Just before Christmas, AMD released information of the restructuring and cutbacks that went on in November. As a result of the restructuring, it was estimated that more cutbacks were likely in 2009 and it looks like we could be seeing the first of those this month. AMD reports that it plans to cut 1,100 workers, or 9 percent of its global staff, and slash the paychecks of current workers still employed.
As the global economy continues to plummet, companies are taking a hit below the belt, laying off employees, restructuring and regrouping in hopes of staying afloat in a sea of financial misery. Although last week's CES '09 exposition seemed hopeful in re-energizing the electronics industry, reports of cutbacks continue to worm their way into the media and offer consumers little hope.
Just yesterday, Intel reported that its fourth-quarter profits fell 90 percent. Overall sales fell 23 percent as well, revealing just how drastic PC sales have declined during the financial crisis. AutoDesk also reported layoffs, cutting back 10 percent of its staff, or 750 employees. Motorola also reduced its workforce by 6 percent, or 4,000 workers. Internet giant Google has even slashed its staff by 100 workers.
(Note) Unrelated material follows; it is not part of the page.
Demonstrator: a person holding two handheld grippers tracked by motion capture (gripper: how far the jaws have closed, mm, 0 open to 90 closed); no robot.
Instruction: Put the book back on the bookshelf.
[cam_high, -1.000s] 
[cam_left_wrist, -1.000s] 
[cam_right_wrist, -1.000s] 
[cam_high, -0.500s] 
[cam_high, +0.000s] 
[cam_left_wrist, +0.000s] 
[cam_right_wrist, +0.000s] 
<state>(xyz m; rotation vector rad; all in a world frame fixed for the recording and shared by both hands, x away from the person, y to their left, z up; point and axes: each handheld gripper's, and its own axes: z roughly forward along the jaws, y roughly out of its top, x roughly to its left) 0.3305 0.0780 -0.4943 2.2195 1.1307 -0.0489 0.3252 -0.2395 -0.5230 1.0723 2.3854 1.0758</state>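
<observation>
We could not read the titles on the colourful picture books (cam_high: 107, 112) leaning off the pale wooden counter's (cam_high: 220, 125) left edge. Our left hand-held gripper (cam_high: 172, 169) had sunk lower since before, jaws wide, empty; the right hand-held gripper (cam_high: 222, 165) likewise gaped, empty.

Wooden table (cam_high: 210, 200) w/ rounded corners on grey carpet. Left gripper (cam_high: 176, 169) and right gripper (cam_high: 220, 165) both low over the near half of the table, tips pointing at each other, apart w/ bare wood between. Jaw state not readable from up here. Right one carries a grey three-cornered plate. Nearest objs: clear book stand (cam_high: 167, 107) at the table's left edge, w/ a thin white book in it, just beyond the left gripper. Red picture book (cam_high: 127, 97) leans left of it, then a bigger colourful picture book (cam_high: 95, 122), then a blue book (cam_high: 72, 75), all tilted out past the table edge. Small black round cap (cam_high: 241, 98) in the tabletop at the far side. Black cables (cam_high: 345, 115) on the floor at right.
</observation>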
AMD, the second largest PC microprocessor manufacturer and Intel's main rival, is the latest industry giant to report hard times, saying that it plans to cut 1,100 jobs - or 9 percent of its global staff - and reduce the paychecks of current employees. These cuts will be the third round of layoffs for the chip manufacturer in the last year, with 1,600 employees released in early 2008. Then towards the end of December, details emerged in the form of an SEC filing, which showed the company laying off another 600 people; 100 more than the initial figure of 500 an AMD spokesperson announced in November. One of the knock on effects of the extra 100 layoffs was that the company’s total cost of restructuring for Q4 shot up to $70 million, $20 million more than the estimated $50 million earlier in the quarter.
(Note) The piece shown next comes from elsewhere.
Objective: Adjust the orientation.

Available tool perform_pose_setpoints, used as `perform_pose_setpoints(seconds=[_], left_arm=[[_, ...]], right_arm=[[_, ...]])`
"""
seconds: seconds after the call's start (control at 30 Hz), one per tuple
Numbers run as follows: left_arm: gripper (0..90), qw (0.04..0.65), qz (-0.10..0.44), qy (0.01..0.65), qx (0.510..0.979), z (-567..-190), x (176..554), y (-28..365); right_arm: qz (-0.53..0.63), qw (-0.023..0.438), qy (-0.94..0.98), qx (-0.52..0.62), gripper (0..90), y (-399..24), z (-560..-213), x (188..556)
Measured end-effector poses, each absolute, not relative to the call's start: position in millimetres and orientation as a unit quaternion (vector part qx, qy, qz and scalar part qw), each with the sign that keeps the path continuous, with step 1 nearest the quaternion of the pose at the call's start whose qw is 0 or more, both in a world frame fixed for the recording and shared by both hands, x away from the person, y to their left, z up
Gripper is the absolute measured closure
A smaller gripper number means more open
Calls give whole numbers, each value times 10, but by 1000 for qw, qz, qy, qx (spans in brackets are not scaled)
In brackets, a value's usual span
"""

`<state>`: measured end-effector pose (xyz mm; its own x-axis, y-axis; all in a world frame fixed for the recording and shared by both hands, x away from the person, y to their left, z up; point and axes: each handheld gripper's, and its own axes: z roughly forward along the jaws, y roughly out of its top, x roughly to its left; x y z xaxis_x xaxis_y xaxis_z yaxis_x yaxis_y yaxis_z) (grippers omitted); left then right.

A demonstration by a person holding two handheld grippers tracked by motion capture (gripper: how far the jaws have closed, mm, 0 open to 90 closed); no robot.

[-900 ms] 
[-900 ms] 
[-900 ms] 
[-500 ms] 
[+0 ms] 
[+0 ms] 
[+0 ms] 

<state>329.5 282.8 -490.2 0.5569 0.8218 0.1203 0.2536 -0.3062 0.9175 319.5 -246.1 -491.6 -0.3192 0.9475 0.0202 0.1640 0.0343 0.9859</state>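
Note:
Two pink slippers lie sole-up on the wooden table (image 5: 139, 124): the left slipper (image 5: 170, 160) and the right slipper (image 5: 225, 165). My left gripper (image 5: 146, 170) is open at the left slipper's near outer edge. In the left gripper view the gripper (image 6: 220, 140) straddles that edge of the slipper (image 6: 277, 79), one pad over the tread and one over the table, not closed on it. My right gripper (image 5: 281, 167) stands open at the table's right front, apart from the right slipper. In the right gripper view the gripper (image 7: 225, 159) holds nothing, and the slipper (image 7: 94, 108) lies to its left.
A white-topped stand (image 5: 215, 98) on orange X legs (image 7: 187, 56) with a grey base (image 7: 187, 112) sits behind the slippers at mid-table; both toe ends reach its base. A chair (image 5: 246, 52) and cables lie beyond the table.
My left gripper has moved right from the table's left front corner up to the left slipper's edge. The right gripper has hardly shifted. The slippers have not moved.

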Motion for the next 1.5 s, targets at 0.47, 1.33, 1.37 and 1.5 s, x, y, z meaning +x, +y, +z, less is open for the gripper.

And while AMD today also announced the impairment of another $62 million of intangible assets (expenses), the company is still recovering from product delays and a $5.6 billion debt stemming from its acquisition of ATI Technologies. AMD reported in a regulatory filing that it would take a $622 charge related to ATI's acquisition, writing down the graphics chip manufacturer's value lower than the original acquisition price; AMD previously reduced ATI's worth nearly $2.5 billion.
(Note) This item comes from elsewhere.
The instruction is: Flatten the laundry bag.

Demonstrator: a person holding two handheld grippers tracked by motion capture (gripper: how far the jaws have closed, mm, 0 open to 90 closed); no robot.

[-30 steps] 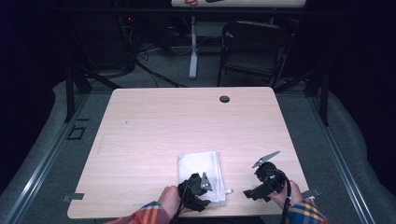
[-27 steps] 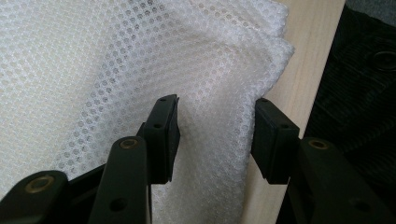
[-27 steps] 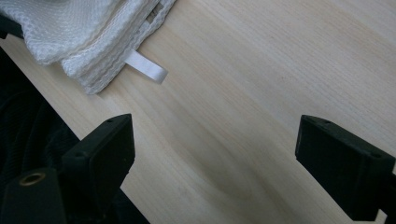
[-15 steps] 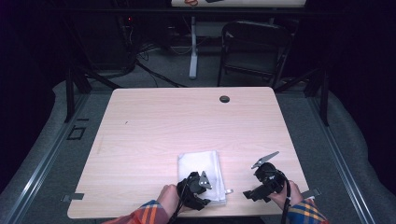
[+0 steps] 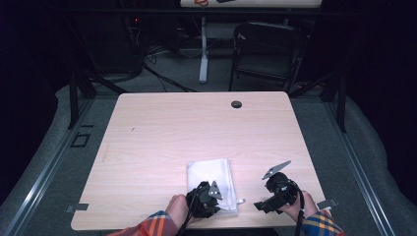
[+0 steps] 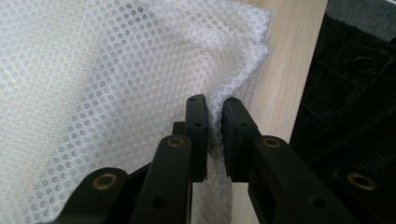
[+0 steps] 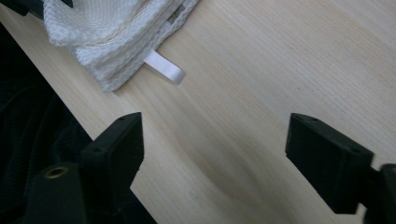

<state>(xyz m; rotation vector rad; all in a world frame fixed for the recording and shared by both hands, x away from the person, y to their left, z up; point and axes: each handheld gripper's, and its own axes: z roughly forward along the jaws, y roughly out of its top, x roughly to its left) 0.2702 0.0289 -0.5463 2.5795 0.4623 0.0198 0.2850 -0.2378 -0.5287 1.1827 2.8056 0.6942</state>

According to the company, 900 of the 1,200 terminated employees will come from the main corporation, however the additional 3,000 employees will come from attrition and the sale of a business unit. The company also said that cuts in pay for current employees will only be temporary, with AMD's CEO and Executive Chairman - Dirk Meyer and Hector Ruiz respectively - will taking the largest pay cut: a whopping 20 percent reduction. Salaried workers will see a 10 percent reduction in pay, whereas hourly employees will receive 5 percent less a paycheck. Other top management employees - including vice presidents - will take a 15 percent hit in the wallet.
Surprisingly, AMD shares actually rose 3 cents to $2.29 at 4 p.m. Friday in the New York Stock Exchange. Since the beginning of 2008, its shares have fallen almost 70 percent, however currently there are 12,000 workers still employed, with an additional 3,000 unaffected workers residing in the spinoff company.